- What needs to be done: All that is needed is every record, duplicated exactly.

[Dataset extract]

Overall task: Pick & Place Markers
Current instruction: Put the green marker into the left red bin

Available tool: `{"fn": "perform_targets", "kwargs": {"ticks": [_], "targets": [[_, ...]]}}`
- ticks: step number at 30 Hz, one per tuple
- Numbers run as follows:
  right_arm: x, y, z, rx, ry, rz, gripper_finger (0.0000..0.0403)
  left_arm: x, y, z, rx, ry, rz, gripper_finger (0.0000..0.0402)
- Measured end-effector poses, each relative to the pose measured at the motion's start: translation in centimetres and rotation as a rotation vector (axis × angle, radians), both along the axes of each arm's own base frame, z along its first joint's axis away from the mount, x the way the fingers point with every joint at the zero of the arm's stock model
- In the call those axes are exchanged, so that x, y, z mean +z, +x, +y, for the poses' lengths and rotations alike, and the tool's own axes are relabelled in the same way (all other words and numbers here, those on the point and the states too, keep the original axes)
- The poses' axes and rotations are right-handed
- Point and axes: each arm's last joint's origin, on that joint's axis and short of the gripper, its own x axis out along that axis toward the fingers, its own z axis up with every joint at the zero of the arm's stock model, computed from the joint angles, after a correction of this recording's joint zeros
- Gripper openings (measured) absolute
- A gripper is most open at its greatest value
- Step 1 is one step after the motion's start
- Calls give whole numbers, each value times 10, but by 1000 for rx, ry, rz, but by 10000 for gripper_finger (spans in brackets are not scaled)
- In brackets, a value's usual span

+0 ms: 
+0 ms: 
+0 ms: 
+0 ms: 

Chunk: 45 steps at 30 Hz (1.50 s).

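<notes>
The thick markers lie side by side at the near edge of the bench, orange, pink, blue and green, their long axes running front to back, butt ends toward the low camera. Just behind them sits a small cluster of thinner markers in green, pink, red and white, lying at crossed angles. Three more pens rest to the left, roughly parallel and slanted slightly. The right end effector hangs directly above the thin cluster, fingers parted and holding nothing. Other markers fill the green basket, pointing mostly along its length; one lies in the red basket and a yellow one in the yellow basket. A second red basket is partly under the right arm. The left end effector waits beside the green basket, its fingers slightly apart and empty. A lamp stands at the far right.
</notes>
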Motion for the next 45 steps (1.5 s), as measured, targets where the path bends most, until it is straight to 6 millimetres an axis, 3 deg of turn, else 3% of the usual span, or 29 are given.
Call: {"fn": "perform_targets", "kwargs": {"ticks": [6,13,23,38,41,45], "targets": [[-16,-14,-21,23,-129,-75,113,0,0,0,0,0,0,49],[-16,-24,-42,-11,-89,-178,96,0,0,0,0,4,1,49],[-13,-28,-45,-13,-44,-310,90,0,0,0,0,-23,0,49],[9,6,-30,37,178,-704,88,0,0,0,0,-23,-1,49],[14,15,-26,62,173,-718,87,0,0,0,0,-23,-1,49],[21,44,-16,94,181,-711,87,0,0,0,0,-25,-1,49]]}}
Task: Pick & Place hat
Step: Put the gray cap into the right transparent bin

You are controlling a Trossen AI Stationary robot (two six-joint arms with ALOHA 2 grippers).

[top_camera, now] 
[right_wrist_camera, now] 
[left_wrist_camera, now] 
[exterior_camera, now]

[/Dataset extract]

- Solution to the problem:
Overall task: Pick & Place Markers
Current instruction: Put the green marker into the left red bin

Available tool: `{"fn": "perform_targets", "kwargs": {"ticks": [_], "targets": [[_, ...]]}}`
- ticks: step number at 30 Hz, one per tuple
- Numbers run as follows:
  right_arm: x, y, z, rx, ry, rz, gripper_finger (0.0000..0.0403)
  left_arm: x, y, z, rx, ry, rz, gripper_finger (0.0000..0.0402)
- Measured end-effector poses, each relative to the pose measured at the motion's start: translation in centimetres and rotation as a rotation vector (axis × angle, radians), both along the axes of each arm's own base frame, z along its first joint's axis away from the mount, x the way the fingers point with every joint at the zero of the arm's stock model
- In the call those axes are exchanged, so that x, y, z mean +z, +x, +y, for the poses' lengths and rotations alike, and the tool's own axes are relabelled in the same way (all other words and numbers here, those on the point and the states too, keep the original axes)
- The poses' axes and rotations are right-handed
- Point and axes: each arm's last joint's origin, on that joint's axis and short of the gripper, its own x axis out along that axis toward the fingers, its own z axis up with every joint at the zero of the arm's stock model, computed from the joint angles, after a correction of this recording's joint zeros
- Gripper openings (measured) absolute
- A gripper is most open at its greatest value
- Step 1 is one step after the motion's start
- Calls give whole numbers, each value times 10, but by 1000 for rx, ry, rz, but by 10000 for gripper_finger (spans in brackets are not scaled)
- In brackets, a value's usual span

+0 ms: 
+0 ms: 
+0 ms: 
+0 ms: 

Chunk: 45 steps at 30 Hz (1.50 s).

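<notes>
The thick markers lie side by side at the near edge of the bench, orange, pink, blue and green, their long axes running front to back, butt ends toward the low camera. Just behind them sits a small cluster of thinner markers in green, pink, red and white, lying at crossed angles. Three more pens rest to the left, roughly parallel and slanted slightly. The right end effector hangs directly above the thin cluster, fingers parted and holding nothing. Other markers fill the green basket, pointing mostly along its length; one lies in the red basket and a yellow one in the yellow basket. A second red basket is partly under the right arm. The left end effector waits beside the green basket, its fingers slightly apart and empty. A lamp stands at the far right.
</notes>
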Motion for the next 45 steps (1.5 s), as measured, targets where the path bends most, until it is straight to 6 millimetres an axis, 3 deg of turn, else 3% of the usual span, or 29 are given.
Call: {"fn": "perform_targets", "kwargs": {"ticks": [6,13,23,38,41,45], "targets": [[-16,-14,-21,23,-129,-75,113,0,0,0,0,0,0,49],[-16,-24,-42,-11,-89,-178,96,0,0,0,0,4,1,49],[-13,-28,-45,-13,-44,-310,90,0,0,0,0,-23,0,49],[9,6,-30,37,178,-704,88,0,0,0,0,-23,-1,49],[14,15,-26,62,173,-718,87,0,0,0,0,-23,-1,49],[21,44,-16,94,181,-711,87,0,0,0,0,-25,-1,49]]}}
Task: Pick & Place hat
Step: Put the gray cap into the right transparent bin

You are controlling a Trossen AI Stationary robot (two six-joint arms with ALOHA 2 grippers).

[top_camera, now] 
[right_wrist_camera, now] 
[left_wrist_camera, now] 
[exterior_camera, now]

No further output will be produced for this exercise.